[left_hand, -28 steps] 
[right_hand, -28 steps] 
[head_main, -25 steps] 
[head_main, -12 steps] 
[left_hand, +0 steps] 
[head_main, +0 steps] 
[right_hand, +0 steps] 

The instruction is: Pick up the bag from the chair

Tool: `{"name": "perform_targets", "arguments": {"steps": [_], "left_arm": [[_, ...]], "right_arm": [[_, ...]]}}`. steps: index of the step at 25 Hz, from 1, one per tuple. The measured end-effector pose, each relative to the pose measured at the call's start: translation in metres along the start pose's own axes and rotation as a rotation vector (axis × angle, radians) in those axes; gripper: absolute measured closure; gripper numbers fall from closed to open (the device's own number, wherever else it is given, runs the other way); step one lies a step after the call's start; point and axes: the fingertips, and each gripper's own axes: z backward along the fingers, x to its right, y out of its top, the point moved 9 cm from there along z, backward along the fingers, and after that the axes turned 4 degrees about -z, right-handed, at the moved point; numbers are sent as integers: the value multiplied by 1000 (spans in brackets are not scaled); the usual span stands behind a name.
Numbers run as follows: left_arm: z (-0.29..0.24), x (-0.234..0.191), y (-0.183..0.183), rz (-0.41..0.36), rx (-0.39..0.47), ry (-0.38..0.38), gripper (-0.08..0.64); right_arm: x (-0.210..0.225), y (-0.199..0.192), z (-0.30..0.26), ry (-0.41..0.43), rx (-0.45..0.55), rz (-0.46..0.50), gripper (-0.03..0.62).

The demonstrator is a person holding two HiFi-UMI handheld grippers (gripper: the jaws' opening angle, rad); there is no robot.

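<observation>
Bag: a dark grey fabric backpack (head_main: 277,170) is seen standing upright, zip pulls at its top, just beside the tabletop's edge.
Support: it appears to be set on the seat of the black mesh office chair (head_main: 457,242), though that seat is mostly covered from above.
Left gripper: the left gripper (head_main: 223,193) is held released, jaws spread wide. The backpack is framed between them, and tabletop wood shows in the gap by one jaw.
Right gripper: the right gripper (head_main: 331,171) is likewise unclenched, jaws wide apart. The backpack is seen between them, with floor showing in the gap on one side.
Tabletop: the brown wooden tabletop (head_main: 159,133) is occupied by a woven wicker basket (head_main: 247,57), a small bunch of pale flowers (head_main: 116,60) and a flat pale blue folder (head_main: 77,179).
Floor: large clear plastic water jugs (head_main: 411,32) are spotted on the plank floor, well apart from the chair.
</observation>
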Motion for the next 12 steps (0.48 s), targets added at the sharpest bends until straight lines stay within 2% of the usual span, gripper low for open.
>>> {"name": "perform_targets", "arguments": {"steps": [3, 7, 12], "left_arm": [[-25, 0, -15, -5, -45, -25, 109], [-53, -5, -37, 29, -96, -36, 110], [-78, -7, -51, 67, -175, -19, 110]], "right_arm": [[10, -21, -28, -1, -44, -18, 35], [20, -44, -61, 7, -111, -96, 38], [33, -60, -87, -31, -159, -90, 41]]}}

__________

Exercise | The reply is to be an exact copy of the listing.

Solution to the problem |
[left_hand, -28 steps] 
[right_hand, -28 steps] 
[head_main, -25 steps] 
[head_main, -12 steps] 
[left_hand, +0 steps] 
[head_main, +0 steps] 
[right_hand, +0 steps] 

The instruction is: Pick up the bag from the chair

Tool: `{"name": "perform_targets", "arguments": {"steps": [_], "left_arm": [[_, ...]], "right_arm": [[_, ...]]}}`. steps: index of the step at 25 Hz, from 1, one per tuple. The measured end-effector pose, each relative to the pose measured at the call's start: translation in metres along the start pose's own axes and rotation as a rotation vector (axis × angle, radians) in those axes; gripper: absolute measured closure; gripper numbers fall from closed to open (the device's own number, wherever else it is given, runs the other way); step one lies a step after the call's start; point and axes: the fingertips, and each gripper's own axes: z backward along the fingers, x to its right, y out of its top, the point moved 9 cm from there along z, backward along the fingers, and after that the axes turned 4 degrees about -z, right-handed, at the moved point; numbers are sent as integers: the value multiplied by 1000 (spans in brackets are not scaled); the usual span stands behind a name.
Numbers run as follows: left_arm: z (-0.29..0.24), x (-0.234..0.191), y (-0.183..0.183), rz (-0.41..0.36), rx (-0.39..0.47), ry (-0.38..0.38), gripper (-0.08..0.64); right_arm: x (-0.210..0.225), y (-0.199..0.192), z (-0.30..0.26), ry (-0.41..0.43), rx (-0.45..0.55), rz (-0.46..0.50), gripper (-0.03..0.62).

The demonstrator is a person holding two HiFi-UMI handheld grippers (gripper: the jaws' opening angle, rad); there is no robot.

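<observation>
Bag: a dark grey fabric backpack (head_main: 277,170) is seen standing upright, zip pulls at its top, just beside the tabletop's edge.
Support: it appears to be set on the seat of the black mesh office chair (head_main: 457,242), though that seat is mostly covered from above.
Left gripper: the left gripper (head_main: 223,193) is held released, jaws spread wide. The backpack is framed between them, and tabletop wood shows in the gap by one jaw.
Right gripper: the right gripper (head_main: 331,171) is likewise unclenched, jaws wide apart. The backpack is seen between them, with floor showing in the gap on one side.
Tabletop: the brown wooden tabletop (head_main: 159,133) is occupied by a woven wicker basket (head_main: 247,57), a small bunch of pale flowers (head_main: 116,60) and a flat pale blue folder (head_main: 77,179).
Floor: large clear plastic water jugs (head_main: 411,32) are spotted on the plank floor, well apart from the chair.
</observation>
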Motion for the next 12 steps (0.48 s), targets added at the sharpest bends until straight lines stay within 2% of the usual span, gripper low for open.
>>> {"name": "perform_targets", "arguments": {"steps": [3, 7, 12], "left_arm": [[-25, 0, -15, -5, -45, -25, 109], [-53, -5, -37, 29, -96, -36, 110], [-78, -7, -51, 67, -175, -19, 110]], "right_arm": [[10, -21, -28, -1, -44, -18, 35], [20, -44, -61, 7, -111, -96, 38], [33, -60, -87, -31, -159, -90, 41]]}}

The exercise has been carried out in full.